• Your goal
Return only the lines from the one that contains "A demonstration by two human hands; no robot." through the last line of the records below, exactly as they stand. Pictures are not part of the copy.

(Records from a data source)
:::

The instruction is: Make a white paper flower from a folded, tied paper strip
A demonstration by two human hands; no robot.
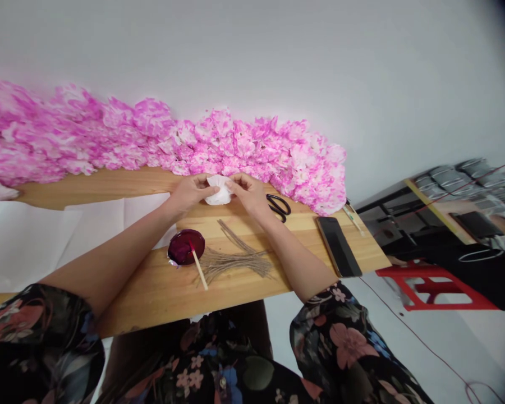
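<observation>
Between my two hands is a small piece of crumpled white tissue paper (219,191), raised a little over the wooden table. My left hand (190,192) pinches its left edge with thumb and fingers. On the opposite side, my right hand (249,193) grips the paper's right edge. Just beyond them a long heap of pink and white paper flowers (235,140) lines the wall. Close to my right hand lie scissors with black handles (280,207). Nearer to me are a dish of dark magenta dye (186,247), a wooden stick (200,270) resting in it, and a bundle of thin brown ties (238,261).
White paper sheets (105,224) cover the left of the wooden table (160,303). A black phone (339,247) lies near the right edge, a thin pen-like tool (353,217) behind it. A red stool (437,287) and a cluttered shelf (441,216) stand to the right.
</observation>
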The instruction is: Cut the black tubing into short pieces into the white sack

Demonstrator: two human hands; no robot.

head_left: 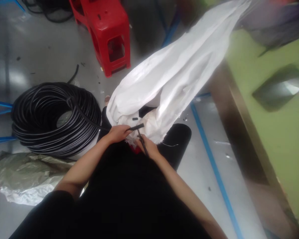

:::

• Finished task
A demonstration by two human hands; no robot.
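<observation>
Between my two hands is a small piece of crumpled white tissue paper (219,191), raised a little over the wooden table. My left hand (190,192) pinches its left edge with thumb and fingers. On the opposite side, my right hand (249,193) grips the paper's right edge. Just beyond them a long heap of pink and white paper flowers (235,140) lines the wall. Close to my right hand lie scissors with black handles (280,207). Nearer to me are a dish of dark magenta dye (186,247), a wooden stick (200,270) resting in it, and a bundle of thin brown ties (238,261).
White paper sheets (105,224) cover the left of the wooden table (160,303). A black phone (339,247) lies near the right edge, a thin pen-like tool (353,217) behind it. A red stool (437,287) and a cluttered shelf (441,216) stand to the right.
</observation>
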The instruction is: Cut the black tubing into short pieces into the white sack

Demonstrator: two human hands; no robot.

head_left: 

With this, the output is complete.